1 Law of Large Number

Go to the RMD, R, PDF, or HTML version of this file. Go back to fan’s REconTools Package, R Code Examples Repository (bookdown site), or Intro Stats with R Repository (bookdown site).

In Sample Space, Experimental Outcomes, Events, Probabilities, we discussed various definitions. We went over various examples in Examples of Sample Space and Probabilities.

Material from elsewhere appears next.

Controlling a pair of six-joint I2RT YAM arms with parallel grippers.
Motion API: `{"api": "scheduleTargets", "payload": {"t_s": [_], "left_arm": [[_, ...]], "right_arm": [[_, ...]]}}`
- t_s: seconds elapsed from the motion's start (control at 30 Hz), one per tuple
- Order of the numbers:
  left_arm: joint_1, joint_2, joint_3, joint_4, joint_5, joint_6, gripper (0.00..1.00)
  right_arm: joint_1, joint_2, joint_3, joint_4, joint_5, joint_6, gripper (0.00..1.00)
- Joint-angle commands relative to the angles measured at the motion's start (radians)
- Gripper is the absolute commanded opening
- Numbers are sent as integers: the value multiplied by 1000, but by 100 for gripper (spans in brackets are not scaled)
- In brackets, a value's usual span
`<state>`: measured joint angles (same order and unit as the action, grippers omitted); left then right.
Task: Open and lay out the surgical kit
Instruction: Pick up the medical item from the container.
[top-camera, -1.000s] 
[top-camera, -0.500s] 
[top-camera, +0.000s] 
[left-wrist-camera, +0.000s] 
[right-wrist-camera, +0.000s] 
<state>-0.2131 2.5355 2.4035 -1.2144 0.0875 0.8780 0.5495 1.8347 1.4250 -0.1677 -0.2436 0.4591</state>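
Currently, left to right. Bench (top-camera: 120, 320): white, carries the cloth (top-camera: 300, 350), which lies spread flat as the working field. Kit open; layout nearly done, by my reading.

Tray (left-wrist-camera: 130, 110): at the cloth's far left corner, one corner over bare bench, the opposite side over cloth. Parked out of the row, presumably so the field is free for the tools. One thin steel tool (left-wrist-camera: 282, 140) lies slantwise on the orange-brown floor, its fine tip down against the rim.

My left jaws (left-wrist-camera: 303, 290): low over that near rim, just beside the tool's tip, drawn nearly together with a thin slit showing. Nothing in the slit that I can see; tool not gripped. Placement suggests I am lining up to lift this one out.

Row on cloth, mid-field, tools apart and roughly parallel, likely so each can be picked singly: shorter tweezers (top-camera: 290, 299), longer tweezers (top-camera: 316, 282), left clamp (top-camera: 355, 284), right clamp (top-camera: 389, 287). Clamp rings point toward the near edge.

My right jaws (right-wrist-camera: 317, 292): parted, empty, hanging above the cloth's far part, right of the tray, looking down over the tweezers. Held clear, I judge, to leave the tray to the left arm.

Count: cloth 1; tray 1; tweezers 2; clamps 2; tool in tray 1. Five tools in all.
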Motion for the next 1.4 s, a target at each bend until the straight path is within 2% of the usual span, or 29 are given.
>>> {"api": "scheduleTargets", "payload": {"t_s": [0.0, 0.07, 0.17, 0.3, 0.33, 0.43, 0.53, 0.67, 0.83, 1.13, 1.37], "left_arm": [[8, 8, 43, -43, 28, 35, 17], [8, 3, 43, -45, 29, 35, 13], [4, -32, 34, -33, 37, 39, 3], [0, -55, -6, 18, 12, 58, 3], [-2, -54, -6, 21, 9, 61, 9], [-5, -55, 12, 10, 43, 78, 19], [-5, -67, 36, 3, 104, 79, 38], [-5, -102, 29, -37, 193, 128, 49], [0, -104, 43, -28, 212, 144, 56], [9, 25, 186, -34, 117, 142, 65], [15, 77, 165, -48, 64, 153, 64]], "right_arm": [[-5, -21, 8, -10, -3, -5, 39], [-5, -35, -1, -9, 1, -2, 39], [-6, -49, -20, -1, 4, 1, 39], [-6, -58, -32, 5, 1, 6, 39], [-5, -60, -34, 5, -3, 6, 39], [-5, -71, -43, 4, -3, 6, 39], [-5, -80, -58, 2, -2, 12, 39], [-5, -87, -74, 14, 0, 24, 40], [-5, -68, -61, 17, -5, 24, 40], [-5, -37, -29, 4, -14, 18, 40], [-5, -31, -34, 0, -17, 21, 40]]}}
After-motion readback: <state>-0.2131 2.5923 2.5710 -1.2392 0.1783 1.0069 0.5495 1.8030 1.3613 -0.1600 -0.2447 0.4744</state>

Here we look at what happens if we throw a four sided dice many times.

1.1 An Unfair Dice

Throwing a Dice:

  • Experiment: Throwing a Four Sided Dice
  • Experimental outcomes: lands on one of the four sides
  • Sample Space: \(S=\left\{1,2,3,4\right\}\)

In the example below, we will throw an unfair dice, where the probability of landing on the side with 1 is 60 percent, and the chance of landing on each successive side is 60 percent of the chance of landing on the previous side. This is a dice weighted towards the smaller numbers.

See the table below for the true probabilities of the unfair dice.

# Load Library
library(tidyverse)

# Define a List of Experimental Outcomes
experimental.outcomes.list <- c(1,2,3,4)

# Probabilities on experimental outcomes
# Suppose dice is weighted towards 1
fracbase <- 0.6
experimental.outcome.prob <- c((1-fracbase)^0*fracbase,
                               (1-fracbase)^1*fracbase,
                               (1-fracbase)^2*fracbase,
                               (1-fracbase)^3)

# Show these in a Tibble
dice.true.prob <- tibble(dice.outcomes.list = experimental.outcomes.list,
                         dice.true.prob = experimental.outcome.prob)
kable(dice.true.prob) %>% kable_styling_fc()
dice.outcomes.list dice.true.prob
1 0.600
2 0.240
3 0.096
4 0.064

1.2 Throw the Dice 5 Times

We throw the dice 5 times, each time, get one of the four possible experimental outcomes, the chance of getting these outcomes are determined by the true probabilities of the unfair dice.

# What could happen tomorrow?
# We live in a probabilistic world, drawing future from a hat
# If we draw 5 times, what happens in the future?
# It's pretty amazing, we get to see the future!
number.of.futures.to.draw = 5
future.dice.draws <- sample(experimental.outcomes.list,
                                 size = number.of.futures.to.draw,
                                 replace = TRUE,
                                 prob = experimental.outcome.prob)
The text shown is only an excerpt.